Items from a data source

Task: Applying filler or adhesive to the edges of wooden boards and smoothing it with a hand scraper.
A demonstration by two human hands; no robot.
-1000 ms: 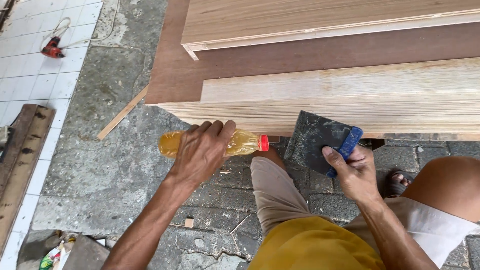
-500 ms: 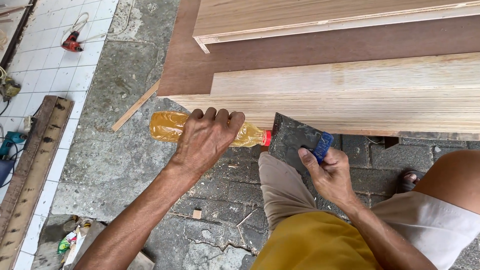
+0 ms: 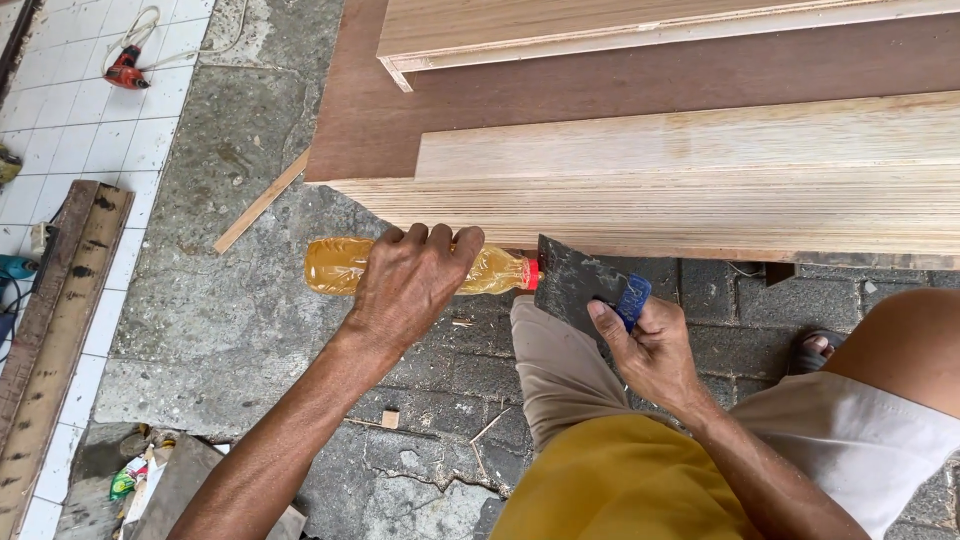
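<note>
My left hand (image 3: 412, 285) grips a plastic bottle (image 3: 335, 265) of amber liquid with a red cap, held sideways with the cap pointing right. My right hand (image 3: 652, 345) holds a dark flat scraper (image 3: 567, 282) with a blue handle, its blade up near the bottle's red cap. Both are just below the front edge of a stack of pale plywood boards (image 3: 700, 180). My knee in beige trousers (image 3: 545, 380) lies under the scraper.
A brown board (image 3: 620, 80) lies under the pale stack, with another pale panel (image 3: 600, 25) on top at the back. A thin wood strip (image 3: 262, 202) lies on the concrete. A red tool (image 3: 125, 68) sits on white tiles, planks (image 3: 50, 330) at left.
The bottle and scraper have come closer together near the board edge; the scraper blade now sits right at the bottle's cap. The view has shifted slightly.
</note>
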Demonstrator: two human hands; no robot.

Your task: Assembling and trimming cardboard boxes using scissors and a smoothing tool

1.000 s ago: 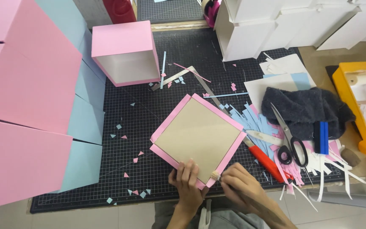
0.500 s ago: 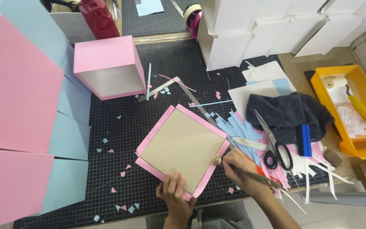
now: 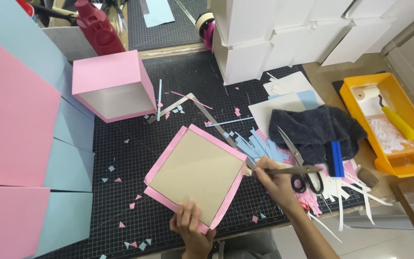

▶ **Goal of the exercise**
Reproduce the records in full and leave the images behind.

▶ **Task output**
Task: Applying filler or adhesive to the edges of wooden boards and smoothing it with a hand scraper.
A demonstration by two human hands; no robot.
-1000 ms: 
-500 ms: 
+0 ms: 
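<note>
My left hand (image 3: 412, 285) grips a plastic bottle (image 3: 335, 265) of amber liquid with a red cap, held sideways with the cap pointing right. My right hand (image 3: 652, 345) holds a dark flat scraper (image 3: 567, 282) with a blue handle, its blade up near the bottle's red cap. Both are just below the front edge of a stack of pale plywood boards (image 3: 700, 180). My knee in beige trousers (image 3: 545, 380) lies under the scraper.
A brown board (image 3: 620, 80) lies under the pale stack, with another pale panel (image 3: 600, 25) on top at the back. A thin wood strip (image 3: 262, 202) lies on the concrete. A red tool (image 3: 125, 68) sits on white tiles, planks (image 3: 50, 330) at left.
The bottle and scraper have come closer together near the board edge; the scraper blade now sits right at the bottle's cap. The view has shifted slightly.
</note>
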Demonstrator: two human hands; no robot.

Your task: Assembling and trimming cardboard boxes using scissors and a smoothing tool

1.000 s ago: 
0.500 s ago: 
now: 

Nothing further is needed to complete this exercise.